### What is needed
Everything in the listing below from the line containing "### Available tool" through the line containing "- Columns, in" must be repeated exactly; the remaining lines are not wanted.

### Stored data
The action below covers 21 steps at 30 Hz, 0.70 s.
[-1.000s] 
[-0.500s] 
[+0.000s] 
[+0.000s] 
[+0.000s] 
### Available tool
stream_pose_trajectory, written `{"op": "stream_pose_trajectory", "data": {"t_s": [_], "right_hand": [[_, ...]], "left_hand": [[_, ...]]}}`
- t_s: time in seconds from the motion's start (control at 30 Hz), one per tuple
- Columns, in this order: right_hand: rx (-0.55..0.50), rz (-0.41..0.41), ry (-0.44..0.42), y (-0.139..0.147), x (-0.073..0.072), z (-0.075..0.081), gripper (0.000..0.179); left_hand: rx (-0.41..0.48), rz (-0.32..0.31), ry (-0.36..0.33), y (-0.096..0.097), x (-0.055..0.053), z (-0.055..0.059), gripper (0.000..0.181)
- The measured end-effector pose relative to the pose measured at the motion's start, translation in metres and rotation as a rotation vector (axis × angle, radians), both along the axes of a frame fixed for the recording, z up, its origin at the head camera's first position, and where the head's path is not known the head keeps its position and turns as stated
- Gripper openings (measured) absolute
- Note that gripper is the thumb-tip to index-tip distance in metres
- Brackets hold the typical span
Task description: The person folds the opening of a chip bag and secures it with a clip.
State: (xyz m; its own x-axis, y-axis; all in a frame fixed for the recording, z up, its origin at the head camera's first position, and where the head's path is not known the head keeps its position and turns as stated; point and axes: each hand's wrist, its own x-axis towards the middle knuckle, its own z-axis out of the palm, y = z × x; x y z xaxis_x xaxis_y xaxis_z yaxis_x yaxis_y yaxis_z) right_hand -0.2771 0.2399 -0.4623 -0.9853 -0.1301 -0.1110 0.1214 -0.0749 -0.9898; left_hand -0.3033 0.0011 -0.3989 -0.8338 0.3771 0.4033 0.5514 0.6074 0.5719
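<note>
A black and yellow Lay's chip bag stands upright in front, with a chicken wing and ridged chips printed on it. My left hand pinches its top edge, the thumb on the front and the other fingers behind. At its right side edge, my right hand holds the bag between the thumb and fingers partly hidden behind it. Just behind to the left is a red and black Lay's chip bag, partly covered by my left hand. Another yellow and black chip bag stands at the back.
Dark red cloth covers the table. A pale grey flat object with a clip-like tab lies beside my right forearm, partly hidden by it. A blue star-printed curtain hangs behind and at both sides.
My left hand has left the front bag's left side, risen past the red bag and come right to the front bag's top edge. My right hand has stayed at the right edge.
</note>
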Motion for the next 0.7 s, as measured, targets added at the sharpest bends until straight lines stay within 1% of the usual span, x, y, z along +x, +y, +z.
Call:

### Task response
### Available tool
stream_pose_trajectory, written `{"op": "stream_pose_trajectory", "data": {"t_s": [_], "right_hand": [[_, ...]], "left_hand": [[_, ...]]}}`
- t_s: time in seconds from the motion's start (control at 30 Hz), one per tuple
- Columns, in this order: right_hand: rx (-0.55..0.50), rz (-0.41..0.41), ry (-0.44..0.42), y (-0.139..0.147), x (-0.073..0.072), z (-0.075..0.081), gripper (0.000..0.179); left_hand: rx (-0.41..0.48), rz (-0.32..0.31), ry (-0.36..0.33), y (-0.096..0.097), x (-0.055..0.053), z (-0.055..0.059), gripper (0.000..0.181)

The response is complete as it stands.